_Task item:_
Keeping every character intact, repeat the whole listing.

_Data extract:_

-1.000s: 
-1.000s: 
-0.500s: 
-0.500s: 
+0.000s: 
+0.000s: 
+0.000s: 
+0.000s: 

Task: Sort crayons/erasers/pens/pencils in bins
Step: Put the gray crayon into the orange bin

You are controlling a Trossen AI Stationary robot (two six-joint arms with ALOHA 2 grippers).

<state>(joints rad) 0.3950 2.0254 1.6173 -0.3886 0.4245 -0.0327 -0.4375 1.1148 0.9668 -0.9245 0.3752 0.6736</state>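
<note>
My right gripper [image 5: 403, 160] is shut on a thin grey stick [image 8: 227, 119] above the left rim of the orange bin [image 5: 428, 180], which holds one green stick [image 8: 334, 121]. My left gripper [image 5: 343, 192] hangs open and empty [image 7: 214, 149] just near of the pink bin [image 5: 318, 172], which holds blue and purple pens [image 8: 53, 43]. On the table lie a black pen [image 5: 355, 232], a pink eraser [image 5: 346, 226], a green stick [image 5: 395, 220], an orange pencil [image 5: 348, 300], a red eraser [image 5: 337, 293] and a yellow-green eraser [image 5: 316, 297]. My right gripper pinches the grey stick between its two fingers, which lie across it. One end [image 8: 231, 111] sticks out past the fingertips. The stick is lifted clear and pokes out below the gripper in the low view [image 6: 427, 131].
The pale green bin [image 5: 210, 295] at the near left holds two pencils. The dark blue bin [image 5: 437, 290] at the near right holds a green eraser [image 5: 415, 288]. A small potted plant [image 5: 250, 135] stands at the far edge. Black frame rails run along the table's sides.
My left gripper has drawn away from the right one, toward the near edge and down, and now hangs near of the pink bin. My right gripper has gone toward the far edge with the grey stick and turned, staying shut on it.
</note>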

_Solution to this problem:_
-1.000s: 
-1.000s: 
-0.500s: 
-0.500s: 
+0.000s: 
+0.000s: 
+0.000s: 
+0.000s: 

Task: Sort crayons/erasers/pens/pencils in bins
Step: Put the gray crayon into the orange bin

You are controlling a Trossen AI Stationary robot (two six-joint arms with ALOHA 2 grippers).

<state>(joints rad) 0.3950 2.0254 1.6173 -0.3886 0.4245 -0.0327 -0.4375 1.1148 0.9668 -0.9245 0.3752 0.6736</state>
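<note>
My right gripper [image 5: 403, 160] is shut on a thin grey stick [image 8: 227, 119] above the left rim of the orange bin [image 5: 428, 180], which holds one green stick [image 8: 334, 121]. My left gripper [image 5: 343, 192] hangs open and empty [image 7: 214, 149] just near of the pink bin [image 5: 318, 172], which holds blue and purple pens [image 8: 53, 43]. On the table lie a black pen [image 5: 355, 232], a pink eraser [image 5: 346, 226], a green stick [image 5: 395, 220], an orange pencil [image 5: 348, 300], a red eraser [image 5: 337, 293] and a yellow-green eraser [image 5: 316, 297]. My right gripper pinches the grey stick between its two fingers, which lie across it. One end [image 8: 231, 111] sticks out past the fingertips. The stick is lifted clear and pokes out below the gripper in the low view [image 6: 427, 131].
The pale green bin [image 5: 210, 295] at the near left holds two pencils. The dark blue bin [image 5: 437, 290] at the near right holds a green eraser [image 5: 415, 288]. A small potted plant [image 5: 250, 135] stands at the far edge. Black frame rails run along the table's sides.
My left gripper has drawn away from the right one, toward the near edge and down, and now hangs near of the pink bin. My right gripper has gone toward the far edge with the grey stick and turned, staying shut on it.
</note>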

With this, the answer is complete.